“I think we both wish so badly this didn’t have to be a part of our story, but it’s completely in God’s hands. All we can do is pray for the best.”
It was a weird sort of unworldly experience, that first weekend in the hospital. We hadn’t fully understood what this phase of our lives was going to look like. We lived somewhere between bliss and denial. Baby girl was still on the inside, but so was I.
On Saturday, I was administered the second dose of my rescue round of steroids. Otherwise, over the weekend, I’d returned to steady, though steady now meant losing blood consistently throughout the day as well as the nightly gushes.
My husband stayed with me, sleeping on the chair/lounger, bless his soul, through Monday, it being Memorial Day. We had several visitors, family and friends, and I was given wheelchair privileges, so we ventured out into the beautiful weather for an hour here and there, making sure I was back in time for pills, IV flushes and vitals.
We marveled at how when we’d left our house on the 26th, we’d packed overnight bags for the wedding I was standing in the next day, and while our packed attire did not exactly fit the hospital scene, we were lucky to have our toiletries, pajamas/lounge clothes, cell phone chargers, my body pillow, and some other necessities right in our car. We were lucky to have had Kevin home from work early, on a day when we thought we were crossing the state in the afternoon, but instead admitted me to the hospital. We were lucky to have had our dog packed up and ready to go to my parent’s house for the weekend that would turn into the summer.

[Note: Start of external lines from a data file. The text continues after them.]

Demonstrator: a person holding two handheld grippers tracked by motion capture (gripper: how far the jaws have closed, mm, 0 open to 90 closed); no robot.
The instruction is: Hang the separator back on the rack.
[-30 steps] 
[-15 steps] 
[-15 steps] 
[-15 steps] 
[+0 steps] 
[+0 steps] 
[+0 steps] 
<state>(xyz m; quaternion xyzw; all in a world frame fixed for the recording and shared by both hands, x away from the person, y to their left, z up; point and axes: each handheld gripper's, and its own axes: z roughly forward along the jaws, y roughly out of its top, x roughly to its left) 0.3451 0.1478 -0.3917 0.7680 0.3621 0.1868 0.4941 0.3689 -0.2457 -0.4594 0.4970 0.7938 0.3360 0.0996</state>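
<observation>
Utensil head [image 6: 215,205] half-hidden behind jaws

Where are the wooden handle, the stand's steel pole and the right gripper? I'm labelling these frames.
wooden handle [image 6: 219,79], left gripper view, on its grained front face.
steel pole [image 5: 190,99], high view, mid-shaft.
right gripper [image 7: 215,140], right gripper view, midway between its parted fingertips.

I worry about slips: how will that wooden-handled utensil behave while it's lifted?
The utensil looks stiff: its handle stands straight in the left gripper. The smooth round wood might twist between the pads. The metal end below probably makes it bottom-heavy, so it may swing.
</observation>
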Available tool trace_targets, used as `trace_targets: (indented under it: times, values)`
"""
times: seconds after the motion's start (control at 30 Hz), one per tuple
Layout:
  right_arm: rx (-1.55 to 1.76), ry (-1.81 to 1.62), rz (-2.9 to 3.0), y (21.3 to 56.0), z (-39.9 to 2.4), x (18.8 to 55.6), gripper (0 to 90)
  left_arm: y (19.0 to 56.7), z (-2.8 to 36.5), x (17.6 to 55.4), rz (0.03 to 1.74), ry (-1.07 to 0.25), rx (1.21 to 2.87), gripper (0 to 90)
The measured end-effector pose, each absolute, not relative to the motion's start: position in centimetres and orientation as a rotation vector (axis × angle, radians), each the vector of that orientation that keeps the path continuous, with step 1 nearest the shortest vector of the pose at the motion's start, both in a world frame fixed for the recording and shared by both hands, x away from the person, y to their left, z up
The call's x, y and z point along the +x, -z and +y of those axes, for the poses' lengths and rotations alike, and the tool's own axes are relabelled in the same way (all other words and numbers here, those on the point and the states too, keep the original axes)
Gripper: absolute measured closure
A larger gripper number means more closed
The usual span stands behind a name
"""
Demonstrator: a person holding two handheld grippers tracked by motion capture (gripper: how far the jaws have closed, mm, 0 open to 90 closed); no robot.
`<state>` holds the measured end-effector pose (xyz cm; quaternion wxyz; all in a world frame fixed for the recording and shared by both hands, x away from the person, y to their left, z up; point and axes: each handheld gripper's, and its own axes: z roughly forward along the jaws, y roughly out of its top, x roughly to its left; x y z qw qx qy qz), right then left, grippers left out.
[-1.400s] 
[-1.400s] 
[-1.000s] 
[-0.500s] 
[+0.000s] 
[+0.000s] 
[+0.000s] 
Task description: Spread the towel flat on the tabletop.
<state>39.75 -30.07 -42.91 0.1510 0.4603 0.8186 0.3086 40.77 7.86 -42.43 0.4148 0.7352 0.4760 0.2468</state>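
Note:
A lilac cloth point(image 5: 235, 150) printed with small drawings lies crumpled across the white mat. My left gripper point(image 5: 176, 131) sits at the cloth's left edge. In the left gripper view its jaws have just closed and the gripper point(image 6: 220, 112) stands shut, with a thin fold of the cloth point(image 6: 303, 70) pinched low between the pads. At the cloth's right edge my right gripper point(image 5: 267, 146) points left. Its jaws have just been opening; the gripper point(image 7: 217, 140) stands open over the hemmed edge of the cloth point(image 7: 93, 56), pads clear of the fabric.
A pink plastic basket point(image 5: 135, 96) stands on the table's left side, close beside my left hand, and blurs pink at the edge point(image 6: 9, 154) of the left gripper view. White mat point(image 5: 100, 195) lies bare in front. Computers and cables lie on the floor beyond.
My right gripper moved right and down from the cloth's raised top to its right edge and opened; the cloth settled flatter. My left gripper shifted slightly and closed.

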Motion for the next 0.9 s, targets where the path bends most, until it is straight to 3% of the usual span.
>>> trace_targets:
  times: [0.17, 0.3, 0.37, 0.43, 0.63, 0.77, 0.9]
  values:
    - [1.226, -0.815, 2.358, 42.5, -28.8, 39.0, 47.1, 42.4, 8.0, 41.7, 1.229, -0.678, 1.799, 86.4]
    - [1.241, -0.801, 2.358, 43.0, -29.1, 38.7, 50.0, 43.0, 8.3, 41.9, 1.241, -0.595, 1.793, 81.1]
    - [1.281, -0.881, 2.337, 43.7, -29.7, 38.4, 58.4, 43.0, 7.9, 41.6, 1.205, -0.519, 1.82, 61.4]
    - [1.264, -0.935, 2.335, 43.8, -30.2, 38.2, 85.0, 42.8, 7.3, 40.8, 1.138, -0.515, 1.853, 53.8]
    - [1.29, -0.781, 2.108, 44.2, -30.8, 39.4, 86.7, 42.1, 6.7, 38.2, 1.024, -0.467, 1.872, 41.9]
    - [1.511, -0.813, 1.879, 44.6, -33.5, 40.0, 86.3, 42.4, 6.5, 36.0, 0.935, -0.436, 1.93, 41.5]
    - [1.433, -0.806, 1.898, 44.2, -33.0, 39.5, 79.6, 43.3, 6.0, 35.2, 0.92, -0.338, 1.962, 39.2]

And then Monday evening came.
Our holiday weekend, filled with too much excitement and a getaway to the Medical Mile of Grand Rapids, came to a close.
For one of us.
Kevin had to return home, to take care of our house, to go back to work, to sort out our lives a bit.
And I was left alone.
We choked back emotions as we said goodbye for our first time in this new stage. We were supposed to be giggling, giddy for the birth of the baby that would take us from two to three, babymooning, putting together a nursery and dreaming of what life would be like in four months. Instead, Kevin walked out of my hospital room, retrieved our car from the emergency room parking lot and went home alone to the house I would not see again until our baby was born.
I cried. Oh, I cried.
You can be surrounded by people all day long as a hospital patient – doctors, nurses, visitors – but they all go home at the end of the day. This would be my first experience of significant loneliness in a time when I was never more than 25 feet from another person. However, the only other people who could truly understand the loneliness I felt were also locked away in their rooms until they, too, were granted wheelchair privileges and their family or friends retrieved them. Still, we didn’t chat even when we did see each other.

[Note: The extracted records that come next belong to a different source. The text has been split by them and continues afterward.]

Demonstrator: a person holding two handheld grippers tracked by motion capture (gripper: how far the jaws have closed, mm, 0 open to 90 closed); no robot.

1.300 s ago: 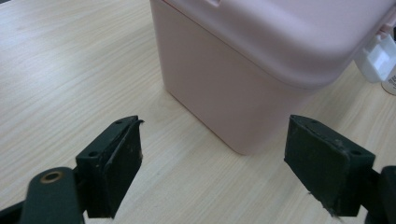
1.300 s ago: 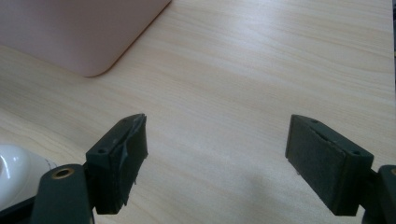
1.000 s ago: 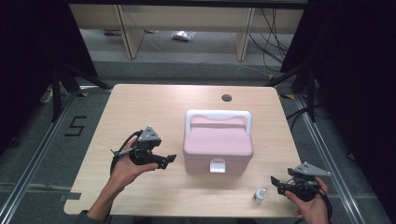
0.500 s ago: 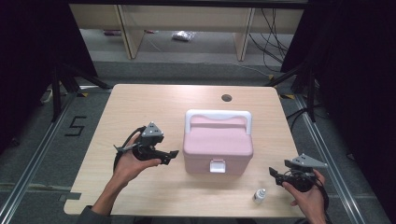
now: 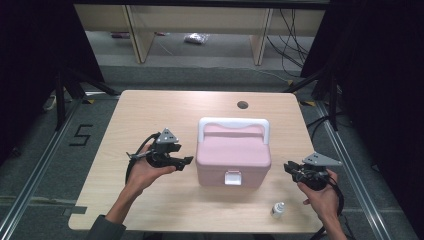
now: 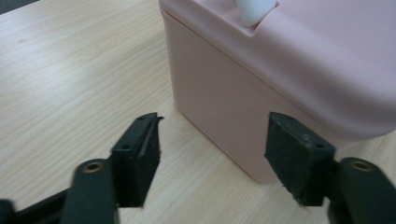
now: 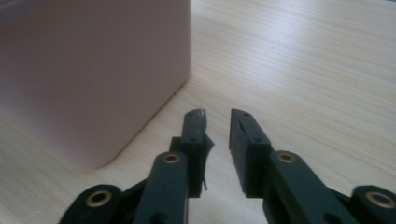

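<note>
A pink box [image 5: 233,152] with a white handle [image 5: 233,123] and a white front latch [image 5: 232,177] stands shut at the middle of the table. My left gripper [image 5: 188,161] is held level at the box's left side. In the left gripper view its jaws [image 6: 215,123] stand apart before the pink wall [image 6: 219,93]; they have just been closing, with nothing between them. My right gripper [image 5: 288,167] hovers at the box's right side. Its jaws [image 7: 217,114] have just been closing to a narrow gap, empty, beside the box corner [image 7: 116,70].
A small white bottle [image 5: 277,210] stands near the table's front edge, below the right gripper. A round cable hole [image 5: 242,105] sits at the far side of the wooden table [image 5: 150,115]. Shelving and cables lie on the floor beyond.
The right hand has moved away from the front edge and the bottle, up alongside the box's right side. The left hand has stayed about where it was.
</note>
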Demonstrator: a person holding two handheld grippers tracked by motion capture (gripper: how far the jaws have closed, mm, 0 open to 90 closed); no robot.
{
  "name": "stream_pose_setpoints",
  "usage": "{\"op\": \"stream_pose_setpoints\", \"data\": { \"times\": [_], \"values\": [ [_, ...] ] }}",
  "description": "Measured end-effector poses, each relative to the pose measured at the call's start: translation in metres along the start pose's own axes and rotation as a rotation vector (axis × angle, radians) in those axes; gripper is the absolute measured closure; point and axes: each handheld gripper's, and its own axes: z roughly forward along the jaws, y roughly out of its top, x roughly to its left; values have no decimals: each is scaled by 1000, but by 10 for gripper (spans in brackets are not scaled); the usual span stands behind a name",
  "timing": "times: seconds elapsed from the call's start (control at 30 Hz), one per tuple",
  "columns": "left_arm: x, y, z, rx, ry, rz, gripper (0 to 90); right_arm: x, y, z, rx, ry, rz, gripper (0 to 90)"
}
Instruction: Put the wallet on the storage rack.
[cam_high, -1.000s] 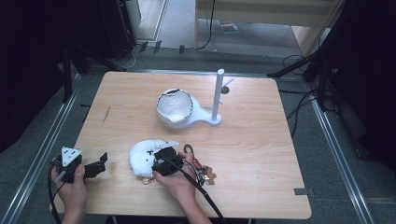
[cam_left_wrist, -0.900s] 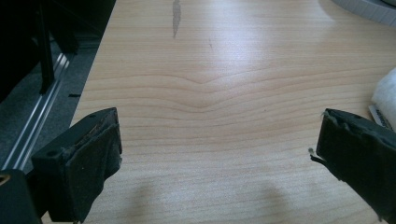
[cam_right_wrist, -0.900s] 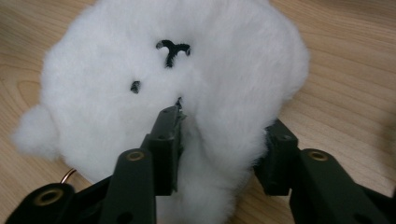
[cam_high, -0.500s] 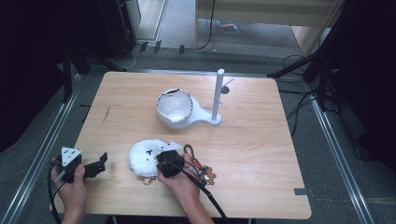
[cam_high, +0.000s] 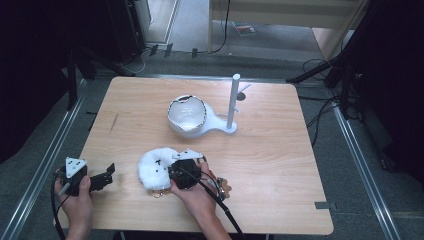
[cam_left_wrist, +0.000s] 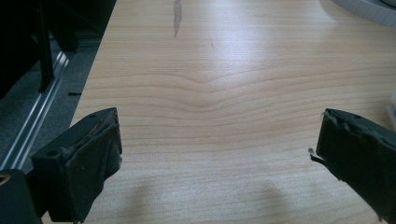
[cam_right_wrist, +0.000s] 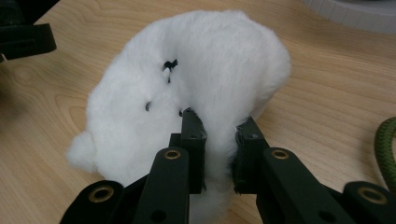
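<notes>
Right claw (cam_right_wrist: 219, 154) just closed on plush (cam_right_wrist: 187, 88).

A light wooden bench (cam_high: 280, 160) with rounded corners carries everything. Near its middle stands a white stand (cam_high: 210, 125), its bowl-shaped base joined to an upright white post. Toward the near edge lies a fluffy white plush toy (cam_high: 152, 170), and just right of it a small cluster of key rings (cam_high: 222, 186). A dark streak (cam_high: 114, 122) marks the wood at left.

This looks like a lab recording bay. A bare wooden table (cam_high: 280, 150) stands between metal floor rails (cam_high: 45, 165). Loose cables (cam_high: 325, 112) trail past dark stands.
</notes>
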Motion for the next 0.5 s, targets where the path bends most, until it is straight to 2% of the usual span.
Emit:
{"op": "stream_pose_setpoints", "data": {
  "times": [0.27,0.5],
  "values": [
    [0,0,0,1,2,-1,6,-5,12,-27,-47,26,59,790],
    [0,0,0,1,1,-2,7,-6,21,-44,-64,9,57,789]
  ]
}}
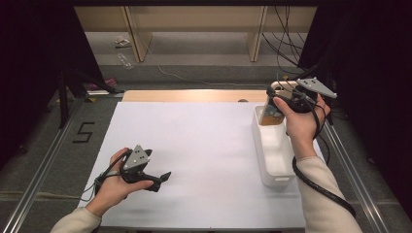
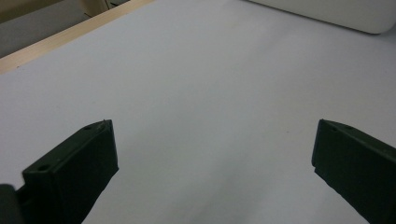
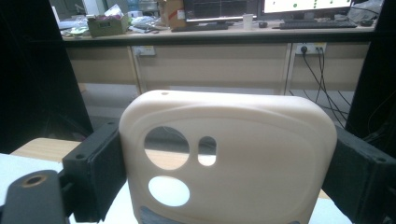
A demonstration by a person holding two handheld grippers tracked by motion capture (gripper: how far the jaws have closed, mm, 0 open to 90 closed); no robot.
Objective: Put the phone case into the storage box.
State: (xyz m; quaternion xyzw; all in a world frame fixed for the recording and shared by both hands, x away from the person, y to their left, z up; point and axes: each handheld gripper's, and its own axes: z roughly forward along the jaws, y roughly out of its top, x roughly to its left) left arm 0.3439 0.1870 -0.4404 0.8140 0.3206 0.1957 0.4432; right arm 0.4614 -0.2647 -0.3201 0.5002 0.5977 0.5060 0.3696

Though my body was best when still, my mind was not. I learned to keep myself busy. I continued working from the hospital. I crocheted more and more dish scrubbies. I shared my days with endless visitors. I chatted with my nurses. I read books. I journaled. I checked on and tweaked our baby registry almost nightly.

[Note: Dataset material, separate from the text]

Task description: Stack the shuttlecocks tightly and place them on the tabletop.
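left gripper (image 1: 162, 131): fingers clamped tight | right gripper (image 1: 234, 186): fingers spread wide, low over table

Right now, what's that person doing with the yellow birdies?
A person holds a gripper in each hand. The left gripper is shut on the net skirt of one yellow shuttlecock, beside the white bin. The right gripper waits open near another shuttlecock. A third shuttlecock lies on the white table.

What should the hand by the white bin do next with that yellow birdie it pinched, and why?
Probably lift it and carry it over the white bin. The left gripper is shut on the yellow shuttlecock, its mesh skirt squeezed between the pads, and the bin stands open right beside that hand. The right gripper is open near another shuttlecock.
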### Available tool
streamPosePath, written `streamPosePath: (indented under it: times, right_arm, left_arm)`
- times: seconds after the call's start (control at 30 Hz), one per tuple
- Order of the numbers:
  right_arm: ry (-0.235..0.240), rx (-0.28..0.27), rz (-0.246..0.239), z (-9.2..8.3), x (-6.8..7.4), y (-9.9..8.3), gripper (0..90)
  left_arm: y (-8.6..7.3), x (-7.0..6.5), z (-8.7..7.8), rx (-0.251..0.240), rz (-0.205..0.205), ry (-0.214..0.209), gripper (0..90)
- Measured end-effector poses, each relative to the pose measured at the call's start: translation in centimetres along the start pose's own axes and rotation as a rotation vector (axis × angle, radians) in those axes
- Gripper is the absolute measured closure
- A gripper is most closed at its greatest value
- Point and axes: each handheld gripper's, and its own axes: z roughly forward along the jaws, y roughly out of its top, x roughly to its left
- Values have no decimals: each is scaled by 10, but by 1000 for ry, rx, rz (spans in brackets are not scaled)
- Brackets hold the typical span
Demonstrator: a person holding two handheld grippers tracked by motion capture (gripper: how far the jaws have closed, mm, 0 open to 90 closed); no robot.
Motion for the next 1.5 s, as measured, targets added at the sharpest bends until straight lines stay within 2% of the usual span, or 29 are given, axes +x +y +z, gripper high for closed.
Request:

I did anything to keep my mind from reminding me just how isolated I felt.
In the stats:
Gestational Age: 23 weeks 2 days
Days of blood: 33
Days of bedrest: 54
Pre-Hospital Stay Doctor’s Appointments: 8
Days in the hospital: 4
IV starts: 1
Magnesium drips: 1
Trips to Labor & Delivery: 1
Sets of visitors: 8
P.S. I have to note the real heroes in this stage of our pregnancy, my nurses. I’ll mention some here and there in the upcoming posts, but it shouldn’t go unsaid that yes, I was beyond lonely, but these girls were absolute godsends. They chatted with me, laughed with me, cried with me and cared about me as if I hadn’t just entered their lives a few days ago. 4 Center, OB Special Care, is a truly special place. While I hope I’m never their patient again, I so badly miss some of those girls who so quickly became my friends.